Terlepas dari “sisi gelap” dari peristiwa-peristiwa tersebut, Olahraga juga bisa menjadi alat komunikasi, dan saluran diplomatik yang efektif. Terbukti dengan contoh keterlibatan Palestina yang pertama di ASIAN Games. Selanjutnya, merupakan kesempatan untuk meredakan ketegangan hubungan diplomatik. Terakhir, Olahraga akan melahirkan pengadopsian standarisasi hukum dan etika universal.

Acara Studium Generale kemudian ditutup dengan sesi tanya jawab yang menarik, kedua pembicara Perancis bersama dengan Bapak Dodik memberi empat wawasan penting. Pertama, merupakan upaya kolektif dan juga pengorbanan untuk mewujudkan pemeliharaan investasi bagi negara-negara. Untuk melakukan ini, elemen kesadaran publik, dan infrastruktur yang re-usable­ harus terpenuhi. Kedua, meskipun acara Olahraga besar menjadi target untuk kelompok ekstremis dan kriminal, bukan berarti bahwa mengadakan acara Olahraga semacamnya harus dihentikan. Selalu ada risiko dalam menyelenggarakan acara Olahraga. Tetapi keberhasilan dalam menyelenggarakan acara tersebut sangat bergantung pada manajemen negara tuan rumah dan pemerintah yang berwenang.
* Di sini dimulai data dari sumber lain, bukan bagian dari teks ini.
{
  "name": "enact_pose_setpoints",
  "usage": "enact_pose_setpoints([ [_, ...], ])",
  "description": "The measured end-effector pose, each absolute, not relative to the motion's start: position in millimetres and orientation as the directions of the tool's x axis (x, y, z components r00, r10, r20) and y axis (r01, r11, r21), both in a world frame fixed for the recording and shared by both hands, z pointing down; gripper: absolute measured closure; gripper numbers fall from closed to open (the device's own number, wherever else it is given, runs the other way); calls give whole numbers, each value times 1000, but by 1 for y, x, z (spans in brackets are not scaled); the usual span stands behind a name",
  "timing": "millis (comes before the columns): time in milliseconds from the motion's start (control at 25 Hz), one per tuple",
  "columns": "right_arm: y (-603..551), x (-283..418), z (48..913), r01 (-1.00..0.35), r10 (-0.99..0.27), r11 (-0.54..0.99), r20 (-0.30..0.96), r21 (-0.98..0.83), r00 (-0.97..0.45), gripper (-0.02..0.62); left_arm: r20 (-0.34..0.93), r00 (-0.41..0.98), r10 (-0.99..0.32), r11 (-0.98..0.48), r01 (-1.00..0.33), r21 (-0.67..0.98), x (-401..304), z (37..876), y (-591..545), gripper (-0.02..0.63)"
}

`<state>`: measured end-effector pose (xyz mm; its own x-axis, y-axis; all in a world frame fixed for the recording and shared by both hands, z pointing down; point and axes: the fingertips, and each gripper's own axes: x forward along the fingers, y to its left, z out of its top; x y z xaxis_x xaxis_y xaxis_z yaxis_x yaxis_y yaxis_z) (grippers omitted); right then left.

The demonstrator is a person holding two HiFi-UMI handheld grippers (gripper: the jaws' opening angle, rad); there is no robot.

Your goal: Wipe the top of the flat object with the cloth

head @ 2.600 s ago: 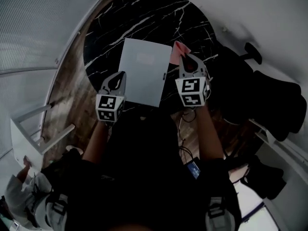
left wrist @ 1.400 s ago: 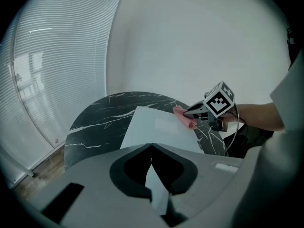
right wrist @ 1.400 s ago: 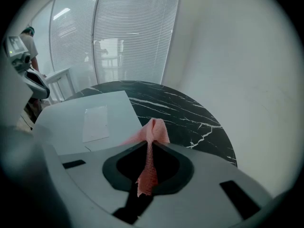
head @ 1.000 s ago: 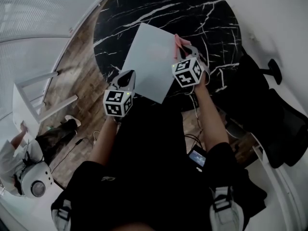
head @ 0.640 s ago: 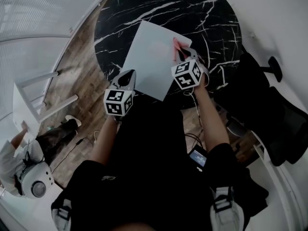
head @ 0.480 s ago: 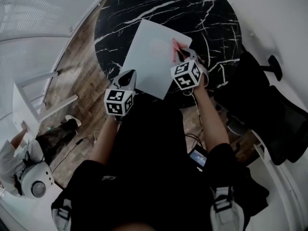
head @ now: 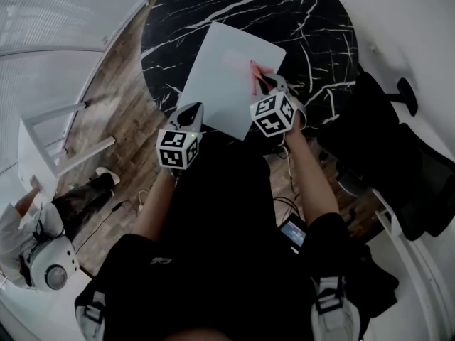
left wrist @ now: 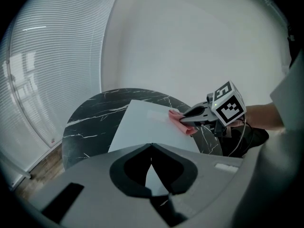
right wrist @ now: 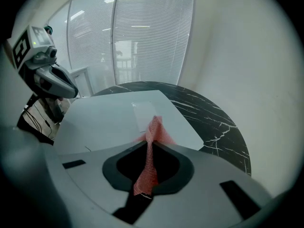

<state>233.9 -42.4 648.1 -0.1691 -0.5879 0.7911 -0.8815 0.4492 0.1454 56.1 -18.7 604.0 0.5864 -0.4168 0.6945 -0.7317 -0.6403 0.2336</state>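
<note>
A flat pale grey-white object [head: 227, 77] lies on the round black marble table [head: 306, 13]. My right gripper [head: 260, 82] is shut on a pink cloth [head: 254, 75], which hangs over the flat object's right part, seemingly touching it. The right gripper view shows the cloth [right wrist: 151, 151] pinched between the jaws, its tip over the flat object [right wrist: 109, 118]. My left gripper [head: 189, 112] sits at the object's near left corner, jaws closed with nothing in them. In the left gripper view, the flat object [left wrist: 147, 127], the cloth [left wrist: 179, 122] and the right gripper [left wrist: 187, 117] are ahead.
A black chair [head: 419, 183] stands right of the table. A white stool [head: 50, 148] is on the wood floor at left, near a seated person [head: 43, 247]. White blinds [head: 50, 20] line the left side.
My right gripper has carried the pink cloth leftward from the flat object's right edge onto its top. The left gripper stayed at the near left corner. The head view shifted slightly.
</note>
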Motion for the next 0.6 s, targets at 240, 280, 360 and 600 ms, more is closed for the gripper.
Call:
enact_pose_setpoints([
  [240,-31,218,648,-876,-583,463,791,134,-187,575,695,590,-411,-649,-725,231,49,604,-17,606],
  [280,-29,215,647,-875,-580,467,792,131,-191,575,696,590,-409,-650,-724,232,48,604,-16,606],
  [360,-24,209,647,-872,-576,474,793,127,-197,575,696,591,-407,-652,-722,232,46,606,-16,606],
  [600,-9,193,650,-865,-570,486,795,122,-208,575,696,588,-413,-645,-728,232,36,610,-18,606],
])
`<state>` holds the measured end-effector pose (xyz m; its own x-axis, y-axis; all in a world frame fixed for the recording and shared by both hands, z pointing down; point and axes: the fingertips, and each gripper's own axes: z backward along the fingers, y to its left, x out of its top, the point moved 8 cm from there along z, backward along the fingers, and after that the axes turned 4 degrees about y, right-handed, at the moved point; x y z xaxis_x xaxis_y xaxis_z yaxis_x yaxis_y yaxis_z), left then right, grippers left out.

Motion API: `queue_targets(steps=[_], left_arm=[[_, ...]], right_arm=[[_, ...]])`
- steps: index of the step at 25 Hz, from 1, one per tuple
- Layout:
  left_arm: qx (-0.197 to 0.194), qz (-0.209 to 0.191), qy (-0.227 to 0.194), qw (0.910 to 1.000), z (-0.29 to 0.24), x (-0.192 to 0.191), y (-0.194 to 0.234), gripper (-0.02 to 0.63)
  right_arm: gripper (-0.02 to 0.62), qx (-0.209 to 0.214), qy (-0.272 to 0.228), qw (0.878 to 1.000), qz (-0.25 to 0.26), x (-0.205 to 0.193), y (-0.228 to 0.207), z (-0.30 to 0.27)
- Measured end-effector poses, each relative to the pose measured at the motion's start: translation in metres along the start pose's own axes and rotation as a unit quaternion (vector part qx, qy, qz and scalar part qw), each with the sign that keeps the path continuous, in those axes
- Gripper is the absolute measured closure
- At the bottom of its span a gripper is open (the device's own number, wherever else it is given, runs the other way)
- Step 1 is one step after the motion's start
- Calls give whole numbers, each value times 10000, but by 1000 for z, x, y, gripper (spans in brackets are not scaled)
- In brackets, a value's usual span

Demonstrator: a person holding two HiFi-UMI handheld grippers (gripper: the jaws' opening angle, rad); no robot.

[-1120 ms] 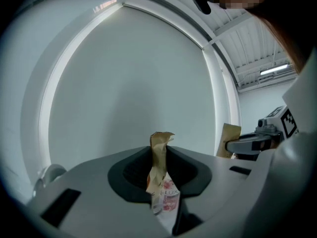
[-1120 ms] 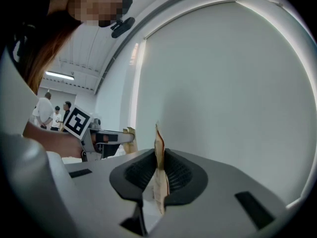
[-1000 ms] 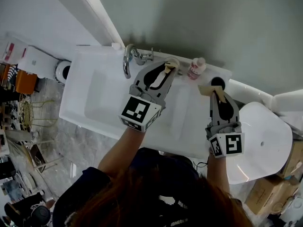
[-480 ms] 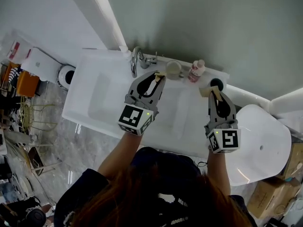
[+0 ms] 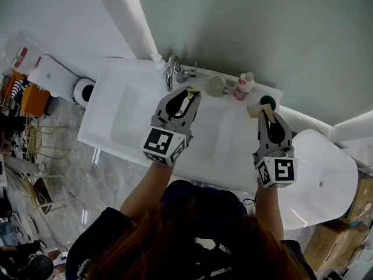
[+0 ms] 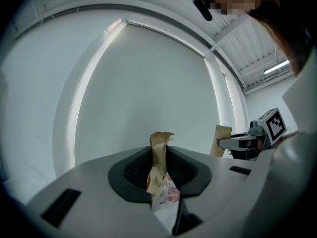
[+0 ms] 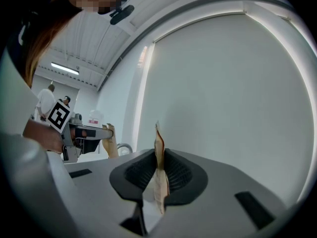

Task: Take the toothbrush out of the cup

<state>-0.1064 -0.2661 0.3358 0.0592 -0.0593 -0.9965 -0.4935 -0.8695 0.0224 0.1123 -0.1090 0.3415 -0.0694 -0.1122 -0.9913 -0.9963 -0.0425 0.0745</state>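
Toothbrush: I cannot see it plainly. I cannot tell if it is in the cup or inside a wrapper.
Cup [image 5: 216, 84]: pale, on the back edge of the sink [image 5: 116, 118], between the tap [image 5: 171, 73] and the little pink bottle [image 5: 243, 86].
Left gripper [image 5: 191, 92] [image 6: 160, 155]: squeezed shut on a crumpled tan wrapper [image 5: 192, 90] [image 6: 159, 150] with white and pink print. It is over the sink bowl, near the cup, not touching it.
Right gripper [image 5: 262, 113] [image 7: 158, 157]: squeezed shut on a flat tan paper piece [image 5: 254, 111] [image 7: 159, 177]. It is over the right end of the sink, beside a dark round thing [image 5: 268, 101].
Toilet lid [image 5: 326, 179]: white, to the right of the sink.
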Motion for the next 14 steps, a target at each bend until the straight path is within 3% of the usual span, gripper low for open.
queue_targets(steps=[14], left_arm=[[48, 1, -20, 10000, 3, -3, 0, 514]], right_arm=[[531, 16, -9, 10000, 29, -1, 1, 2]])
Ketiga, E-sport bukanlah sepenuhnya olahraga yang ‘tradisional’ menurut Bapak Cyrille, akan tetapi tentu saja E-sport memiliki potensi untuk membawa kemakmuran (dengan dukungan finansial negara-negara), kedamaian (dengan mengadakan pertemuan antar-negara) dan kekuatan (keuntungan ketika menguasai keterampilan E-Sport semacam itu). Terakhir, keterlibatan negara-negara untuk kecenderungan bergabung dengan PBB dibanding FIFA adalah karena sifat dari organisasi-organisasi itu, yang cenderung bersifat politis.

Di akhir sesi, sebuah kuis juga diadakan untuk para peserta, dengan pertanyaan-pertanyaan yang datang dari moderator seputar topik negara Perancis. Para siswa bersemangat untuk menjawab dan diberikan hadiah sebuah tas jinjing dengan tanda tangan dari Institut Perancis.